Las llamadas Aulas Ambientales Forestales tendrán una doble función. Por un lado, servirán para la propagación de árboles nativos destinados a iniciativas de recuperación ecológica; por otro, funcionarán como espacios de aprendizaje para quienes quieran conocer más sobre biodiversidad y conservación.

En estos lugares podrán participar estudiantes, líderes comunitarios y habitantes de cada municipio, quienes tendrán acceso a jornadas pedagógicas, talleres y actividades relacionadas con el cuidado de los recursos naturales.
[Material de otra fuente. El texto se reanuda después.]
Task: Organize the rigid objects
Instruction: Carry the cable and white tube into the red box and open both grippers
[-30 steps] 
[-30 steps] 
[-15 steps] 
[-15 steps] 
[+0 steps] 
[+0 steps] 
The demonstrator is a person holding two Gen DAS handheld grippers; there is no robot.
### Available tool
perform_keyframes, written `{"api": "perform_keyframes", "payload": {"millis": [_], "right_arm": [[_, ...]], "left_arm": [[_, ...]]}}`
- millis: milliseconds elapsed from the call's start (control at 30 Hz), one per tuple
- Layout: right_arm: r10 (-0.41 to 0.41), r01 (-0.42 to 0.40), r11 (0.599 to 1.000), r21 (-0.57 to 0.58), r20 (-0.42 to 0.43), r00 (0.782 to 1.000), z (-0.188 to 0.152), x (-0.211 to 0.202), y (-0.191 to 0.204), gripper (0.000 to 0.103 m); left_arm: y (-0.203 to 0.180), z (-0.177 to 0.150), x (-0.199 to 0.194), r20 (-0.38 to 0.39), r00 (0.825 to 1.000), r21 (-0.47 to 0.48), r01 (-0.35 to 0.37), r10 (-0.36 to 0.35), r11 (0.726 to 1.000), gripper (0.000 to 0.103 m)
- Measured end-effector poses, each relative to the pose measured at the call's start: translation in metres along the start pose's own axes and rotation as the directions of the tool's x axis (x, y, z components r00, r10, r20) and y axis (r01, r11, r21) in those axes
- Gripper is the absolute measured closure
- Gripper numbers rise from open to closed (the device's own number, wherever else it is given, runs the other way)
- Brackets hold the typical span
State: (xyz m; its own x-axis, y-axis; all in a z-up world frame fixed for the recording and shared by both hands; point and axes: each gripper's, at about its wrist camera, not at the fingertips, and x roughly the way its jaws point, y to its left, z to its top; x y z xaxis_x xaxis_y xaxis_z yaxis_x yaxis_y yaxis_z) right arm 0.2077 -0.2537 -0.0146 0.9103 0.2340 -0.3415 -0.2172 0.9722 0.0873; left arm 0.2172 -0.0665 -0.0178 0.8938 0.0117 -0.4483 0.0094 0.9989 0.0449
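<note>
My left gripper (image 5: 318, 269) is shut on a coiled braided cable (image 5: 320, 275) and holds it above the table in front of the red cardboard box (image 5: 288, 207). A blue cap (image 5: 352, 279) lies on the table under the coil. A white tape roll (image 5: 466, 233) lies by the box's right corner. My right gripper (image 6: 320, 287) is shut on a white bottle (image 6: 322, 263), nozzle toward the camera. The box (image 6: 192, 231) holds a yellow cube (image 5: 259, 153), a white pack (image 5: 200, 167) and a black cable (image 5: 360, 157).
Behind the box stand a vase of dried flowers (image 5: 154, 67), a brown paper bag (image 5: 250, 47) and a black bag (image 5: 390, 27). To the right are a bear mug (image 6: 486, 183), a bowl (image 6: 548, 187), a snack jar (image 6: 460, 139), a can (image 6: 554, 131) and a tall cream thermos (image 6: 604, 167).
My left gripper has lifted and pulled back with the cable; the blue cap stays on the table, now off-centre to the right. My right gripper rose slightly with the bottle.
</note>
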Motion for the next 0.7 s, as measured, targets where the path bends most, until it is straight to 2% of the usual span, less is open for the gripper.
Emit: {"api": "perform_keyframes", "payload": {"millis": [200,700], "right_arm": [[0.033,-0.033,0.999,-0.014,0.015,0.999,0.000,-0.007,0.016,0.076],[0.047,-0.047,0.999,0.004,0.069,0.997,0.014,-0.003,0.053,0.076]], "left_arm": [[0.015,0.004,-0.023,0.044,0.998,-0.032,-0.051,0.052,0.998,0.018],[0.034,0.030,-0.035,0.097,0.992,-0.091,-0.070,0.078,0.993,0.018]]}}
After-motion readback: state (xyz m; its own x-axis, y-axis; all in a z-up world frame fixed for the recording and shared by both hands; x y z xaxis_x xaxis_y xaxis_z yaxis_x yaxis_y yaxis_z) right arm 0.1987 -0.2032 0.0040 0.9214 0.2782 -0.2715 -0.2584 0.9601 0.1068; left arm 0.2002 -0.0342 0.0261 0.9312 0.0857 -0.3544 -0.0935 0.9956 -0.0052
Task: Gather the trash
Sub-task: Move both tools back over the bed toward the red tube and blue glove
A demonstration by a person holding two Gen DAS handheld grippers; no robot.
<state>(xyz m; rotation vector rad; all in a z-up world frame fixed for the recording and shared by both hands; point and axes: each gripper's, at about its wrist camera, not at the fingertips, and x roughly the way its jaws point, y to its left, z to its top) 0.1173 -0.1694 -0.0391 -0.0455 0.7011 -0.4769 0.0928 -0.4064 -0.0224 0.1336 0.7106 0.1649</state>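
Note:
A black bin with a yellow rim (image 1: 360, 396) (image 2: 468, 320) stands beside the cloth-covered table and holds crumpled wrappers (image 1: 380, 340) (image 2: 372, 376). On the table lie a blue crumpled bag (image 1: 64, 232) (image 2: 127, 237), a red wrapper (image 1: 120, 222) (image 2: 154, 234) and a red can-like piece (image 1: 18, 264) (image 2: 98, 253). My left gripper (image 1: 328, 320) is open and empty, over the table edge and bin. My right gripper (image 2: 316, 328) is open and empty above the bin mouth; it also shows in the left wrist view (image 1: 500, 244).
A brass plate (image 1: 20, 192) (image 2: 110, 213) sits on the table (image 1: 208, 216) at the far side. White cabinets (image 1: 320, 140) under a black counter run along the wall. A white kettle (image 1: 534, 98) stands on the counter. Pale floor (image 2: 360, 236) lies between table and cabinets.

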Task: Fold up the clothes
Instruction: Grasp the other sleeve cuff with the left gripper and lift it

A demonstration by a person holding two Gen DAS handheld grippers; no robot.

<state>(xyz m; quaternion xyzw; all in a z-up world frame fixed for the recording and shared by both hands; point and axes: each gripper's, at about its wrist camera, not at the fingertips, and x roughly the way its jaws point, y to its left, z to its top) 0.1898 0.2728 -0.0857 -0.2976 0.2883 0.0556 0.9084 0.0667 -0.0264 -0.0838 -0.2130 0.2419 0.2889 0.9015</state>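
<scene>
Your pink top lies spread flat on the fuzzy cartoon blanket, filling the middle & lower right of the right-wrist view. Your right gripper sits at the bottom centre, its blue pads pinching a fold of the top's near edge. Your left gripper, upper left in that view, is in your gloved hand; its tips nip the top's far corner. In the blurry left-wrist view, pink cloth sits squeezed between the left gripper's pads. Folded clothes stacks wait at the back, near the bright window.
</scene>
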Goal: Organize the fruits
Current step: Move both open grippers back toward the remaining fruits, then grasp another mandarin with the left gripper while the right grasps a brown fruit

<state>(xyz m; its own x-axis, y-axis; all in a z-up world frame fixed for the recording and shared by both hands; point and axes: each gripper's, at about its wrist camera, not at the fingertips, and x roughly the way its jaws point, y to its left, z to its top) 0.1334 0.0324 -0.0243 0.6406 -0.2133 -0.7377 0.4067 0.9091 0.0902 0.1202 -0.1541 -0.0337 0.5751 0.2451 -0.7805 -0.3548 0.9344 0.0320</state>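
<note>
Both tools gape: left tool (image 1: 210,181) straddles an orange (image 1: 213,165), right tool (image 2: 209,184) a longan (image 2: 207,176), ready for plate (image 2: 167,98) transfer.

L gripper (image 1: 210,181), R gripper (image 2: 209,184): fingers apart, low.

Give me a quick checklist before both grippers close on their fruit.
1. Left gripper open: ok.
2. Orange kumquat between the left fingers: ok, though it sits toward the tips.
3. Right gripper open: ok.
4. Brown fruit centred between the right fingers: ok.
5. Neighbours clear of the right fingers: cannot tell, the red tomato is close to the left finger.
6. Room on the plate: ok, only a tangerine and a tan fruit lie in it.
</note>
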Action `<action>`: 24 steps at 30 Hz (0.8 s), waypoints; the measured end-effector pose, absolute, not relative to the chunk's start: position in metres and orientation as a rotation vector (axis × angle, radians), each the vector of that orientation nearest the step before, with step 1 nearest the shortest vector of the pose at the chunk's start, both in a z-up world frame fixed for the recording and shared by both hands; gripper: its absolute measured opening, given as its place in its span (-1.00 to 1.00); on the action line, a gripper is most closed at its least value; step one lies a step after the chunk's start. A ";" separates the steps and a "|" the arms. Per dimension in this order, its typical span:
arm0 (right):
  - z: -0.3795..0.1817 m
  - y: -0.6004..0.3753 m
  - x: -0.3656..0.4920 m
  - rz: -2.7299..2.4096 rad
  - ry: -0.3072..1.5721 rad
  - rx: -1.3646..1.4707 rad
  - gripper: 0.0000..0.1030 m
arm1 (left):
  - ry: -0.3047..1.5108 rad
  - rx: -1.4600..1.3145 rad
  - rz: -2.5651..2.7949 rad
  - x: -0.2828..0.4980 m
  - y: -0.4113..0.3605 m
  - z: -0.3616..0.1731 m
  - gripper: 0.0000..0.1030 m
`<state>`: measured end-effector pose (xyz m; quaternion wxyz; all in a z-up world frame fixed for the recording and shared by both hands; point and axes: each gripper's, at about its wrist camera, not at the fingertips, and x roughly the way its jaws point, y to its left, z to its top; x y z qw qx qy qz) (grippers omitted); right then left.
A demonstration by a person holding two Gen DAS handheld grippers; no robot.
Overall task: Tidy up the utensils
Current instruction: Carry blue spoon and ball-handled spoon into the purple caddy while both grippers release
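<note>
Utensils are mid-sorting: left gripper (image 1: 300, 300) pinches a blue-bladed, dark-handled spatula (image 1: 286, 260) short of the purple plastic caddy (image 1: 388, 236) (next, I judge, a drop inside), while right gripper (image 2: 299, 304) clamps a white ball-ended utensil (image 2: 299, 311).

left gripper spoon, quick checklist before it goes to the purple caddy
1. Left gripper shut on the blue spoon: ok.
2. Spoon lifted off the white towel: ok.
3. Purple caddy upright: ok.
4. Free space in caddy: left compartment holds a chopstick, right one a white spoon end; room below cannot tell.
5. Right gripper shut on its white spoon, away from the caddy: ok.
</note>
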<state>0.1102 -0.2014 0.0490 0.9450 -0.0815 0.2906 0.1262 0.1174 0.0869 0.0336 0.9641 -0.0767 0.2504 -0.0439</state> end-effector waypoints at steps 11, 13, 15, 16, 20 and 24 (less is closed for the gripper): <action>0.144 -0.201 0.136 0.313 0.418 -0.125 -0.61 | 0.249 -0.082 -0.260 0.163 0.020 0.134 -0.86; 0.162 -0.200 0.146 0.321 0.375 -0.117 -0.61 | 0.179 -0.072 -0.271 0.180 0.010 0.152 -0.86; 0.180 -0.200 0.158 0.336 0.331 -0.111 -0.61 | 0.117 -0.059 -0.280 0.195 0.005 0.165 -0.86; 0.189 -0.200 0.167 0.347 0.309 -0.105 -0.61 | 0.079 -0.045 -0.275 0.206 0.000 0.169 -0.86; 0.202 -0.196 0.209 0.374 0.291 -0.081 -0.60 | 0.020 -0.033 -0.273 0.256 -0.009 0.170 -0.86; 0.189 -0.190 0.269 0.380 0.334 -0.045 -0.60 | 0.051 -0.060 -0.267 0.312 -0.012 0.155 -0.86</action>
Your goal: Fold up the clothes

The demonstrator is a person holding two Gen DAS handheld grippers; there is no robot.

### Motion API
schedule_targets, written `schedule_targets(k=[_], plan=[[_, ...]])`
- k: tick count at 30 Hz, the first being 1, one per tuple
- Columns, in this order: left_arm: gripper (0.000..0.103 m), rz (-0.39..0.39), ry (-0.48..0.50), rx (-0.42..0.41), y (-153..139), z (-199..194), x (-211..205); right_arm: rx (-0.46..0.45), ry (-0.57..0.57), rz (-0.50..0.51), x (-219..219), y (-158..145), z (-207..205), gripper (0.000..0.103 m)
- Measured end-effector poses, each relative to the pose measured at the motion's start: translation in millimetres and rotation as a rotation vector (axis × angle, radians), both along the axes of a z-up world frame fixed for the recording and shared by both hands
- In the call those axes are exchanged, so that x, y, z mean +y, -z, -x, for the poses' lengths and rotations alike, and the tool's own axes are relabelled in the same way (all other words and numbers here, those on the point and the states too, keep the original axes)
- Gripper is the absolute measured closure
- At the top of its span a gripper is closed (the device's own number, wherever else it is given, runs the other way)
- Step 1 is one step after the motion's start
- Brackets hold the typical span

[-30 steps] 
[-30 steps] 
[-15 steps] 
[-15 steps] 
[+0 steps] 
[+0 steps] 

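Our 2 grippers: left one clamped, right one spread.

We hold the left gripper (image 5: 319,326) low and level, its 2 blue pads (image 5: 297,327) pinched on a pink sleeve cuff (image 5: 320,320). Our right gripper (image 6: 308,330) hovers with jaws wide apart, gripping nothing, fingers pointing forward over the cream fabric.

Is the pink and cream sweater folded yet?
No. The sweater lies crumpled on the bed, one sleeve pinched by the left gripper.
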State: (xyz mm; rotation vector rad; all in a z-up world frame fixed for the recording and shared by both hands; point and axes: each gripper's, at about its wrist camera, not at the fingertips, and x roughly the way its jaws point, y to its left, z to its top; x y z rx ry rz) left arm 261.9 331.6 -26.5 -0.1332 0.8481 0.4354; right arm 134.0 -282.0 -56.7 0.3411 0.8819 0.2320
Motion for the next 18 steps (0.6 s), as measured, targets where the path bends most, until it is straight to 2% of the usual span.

Las instalaciones cuentan con diferentes áreas para acompañar el desarrollo de las plantas. Allí hay espacios destinados a la germinación, crecimiento, maduración y rustificación de los árboles, además de zonas para almacenar materiales.

También fueron contemplados tanques para recoger agua lluvia, un cobertizo para preparar sustratos y un aula educativa en la que se podrán realizar capacitaciones y jornadas de sensibilización ambiental.

De esta manera, el proyecto busca que los viveros no sean solamente lugares para producir árboles, sino verdaderos puntos de encuentro entre las comunidades y las acciones de protección de la naturaleza.

¿De cuánto fue la inversión?

Para hacer realidad esta estrategia, la CAR destinó una inversión total de $9.500 millones, en el marco del convenio suscrito con 52 alcaldes municipales de la región durante la Cumbre Ambiental de Sostenibilidad 2025.

El costo de cada Aula Ambiental Forestal se encuentra entre $180 millones y $205 millones, dependiendo de las condiciones técnicas y las características requeridas en cada territorio.

La iniciativa tiene además una mirada preventiva. Al contar con especies vegetales disponibles y personal capacitado para trabajar en su propagación, los municipios podrán fortalecer su respuesta ante fenómenos climáticos que afecten los ecosistemas y la disponibilidad de agua.

Uno de los escenarios que se busca enfrentar es el relacionado con el fenómeno de El Niño, que puede generar periodos de altas temperaturas, menor cantidad de lluvias y presión sobre las fuentes hídricas.

¿Cuántos viveros faltan por entregar?

Con la primera fase ya culminada, la CAR alcanzó la mitad de la meta prevista. La entidad espera completar los 26 viveros municipales restantes antes de terminar el año, ampliando así la red de espacios destinados a la producción de especies nativas y la educación ambiental.

La intención es que estos lugares se conviertan en una especie de reserva local de material vegetal, capaz de apoyar futuras jornadas de siembra y recuperación de zonas estratégicas.

Más allá de plantar un árbol, la estrategia busca que cada municipio tenga herramientas propias para cuidar sus ecosistemas, formar a sus habitantes y prepararse ante un clima cada vez más cambiante.